Page 95 of I Thee Wed (Pride And Prejudice Variation #2)
Anne did not own a gown she thought fit to wear to her own wedding. In the end, she accepted a day gown Anise lent her. It was pale peach, chosen by Stevens from among the gowns both Abby and Anise had offered.
“This gown suits the warm tones of your gold hair, Miss Anne,” Stevens said. “You will look beautiful standing at the altar with your handsome man if you wear this color. It brings life to your complexion.”
Anne eyed the maid. “Very well, I will wear it. With such a recommendation, I dare not demur. I would be senseless not to wish to look beautiful at my wedding for my man.” She smiled at the maid.
Elizabeth leaned in. “Anne, please, I do not wish to offend, but your hair must be addressed. Pulling it back and fixing pins into it to keep it from your face will not do on your wedding day. Stevens will help you into your gown and will also arrange your hair.”

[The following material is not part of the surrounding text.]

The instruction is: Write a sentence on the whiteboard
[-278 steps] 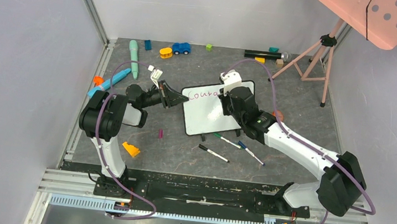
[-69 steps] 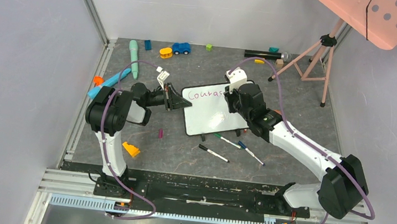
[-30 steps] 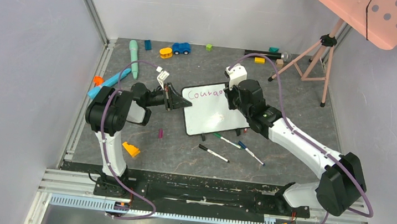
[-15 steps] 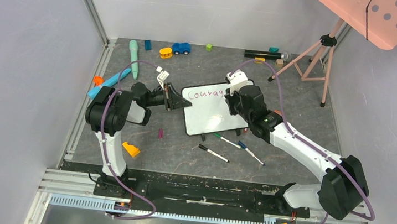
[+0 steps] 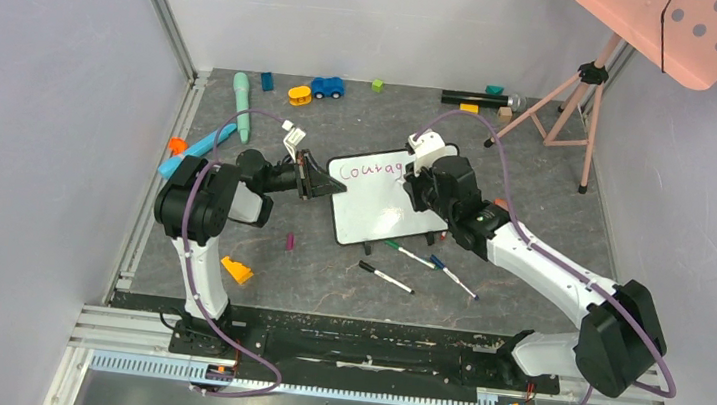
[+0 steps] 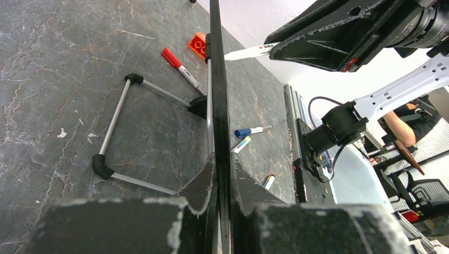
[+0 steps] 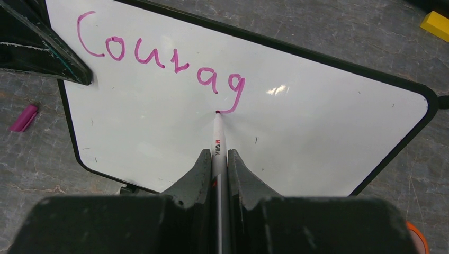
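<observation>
in the middle of the bench (image 5: 316, 279), the whiteboard (image 5: 373, 216) sits with its left edge pinched by the left gripper (image 6: 221, 159), while the right gripper (image 7: 218, 154) is pressed together on a white marker (image 7: 217, 135) whose tip touches the board at the tail of the g in the pink sentence (image 7: 159, 59), which reads only "courag".

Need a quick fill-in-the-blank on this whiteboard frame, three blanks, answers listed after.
1. The pink letters on the whiteboard read ____.
2. The marker held in the right gripper touches the board with its tip at the tail of the letter ____.
3. The left gripper holds no marker; its jaws are shut on the edge of the ____.

Missing words: Courag; g; whiteboard
</observation>
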You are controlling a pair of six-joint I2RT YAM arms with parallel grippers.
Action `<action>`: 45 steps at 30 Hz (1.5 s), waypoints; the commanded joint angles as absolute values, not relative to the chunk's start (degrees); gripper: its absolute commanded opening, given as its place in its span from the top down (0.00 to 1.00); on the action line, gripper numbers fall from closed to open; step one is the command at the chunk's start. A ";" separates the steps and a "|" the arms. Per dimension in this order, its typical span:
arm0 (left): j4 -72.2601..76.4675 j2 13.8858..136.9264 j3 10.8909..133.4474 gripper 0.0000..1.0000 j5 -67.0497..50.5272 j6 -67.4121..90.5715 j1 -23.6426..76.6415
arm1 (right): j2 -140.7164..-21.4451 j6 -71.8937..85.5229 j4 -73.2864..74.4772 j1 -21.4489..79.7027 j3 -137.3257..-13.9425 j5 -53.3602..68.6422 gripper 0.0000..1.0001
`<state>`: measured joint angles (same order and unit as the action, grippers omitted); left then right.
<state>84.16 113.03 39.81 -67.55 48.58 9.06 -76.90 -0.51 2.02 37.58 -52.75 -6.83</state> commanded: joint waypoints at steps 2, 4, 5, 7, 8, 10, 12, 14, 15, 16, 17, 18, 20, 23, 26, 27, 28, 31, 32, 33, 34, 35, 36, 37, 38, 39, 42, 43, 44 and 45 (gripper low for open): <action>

Stevens grinned. “Miss Anne, since we have little time before you leave for the chapel, let me see how the gown fits. I have time to make a few alterations.”
The result of Anne allowing Stevens to dress her hair, apply a delicate lip stain, and alter the gown was that she held Richard’s complete attention as she walked elegantly up the nave to meet him at the altar. Even Phillip, who stood with him, was stirred by her beauty.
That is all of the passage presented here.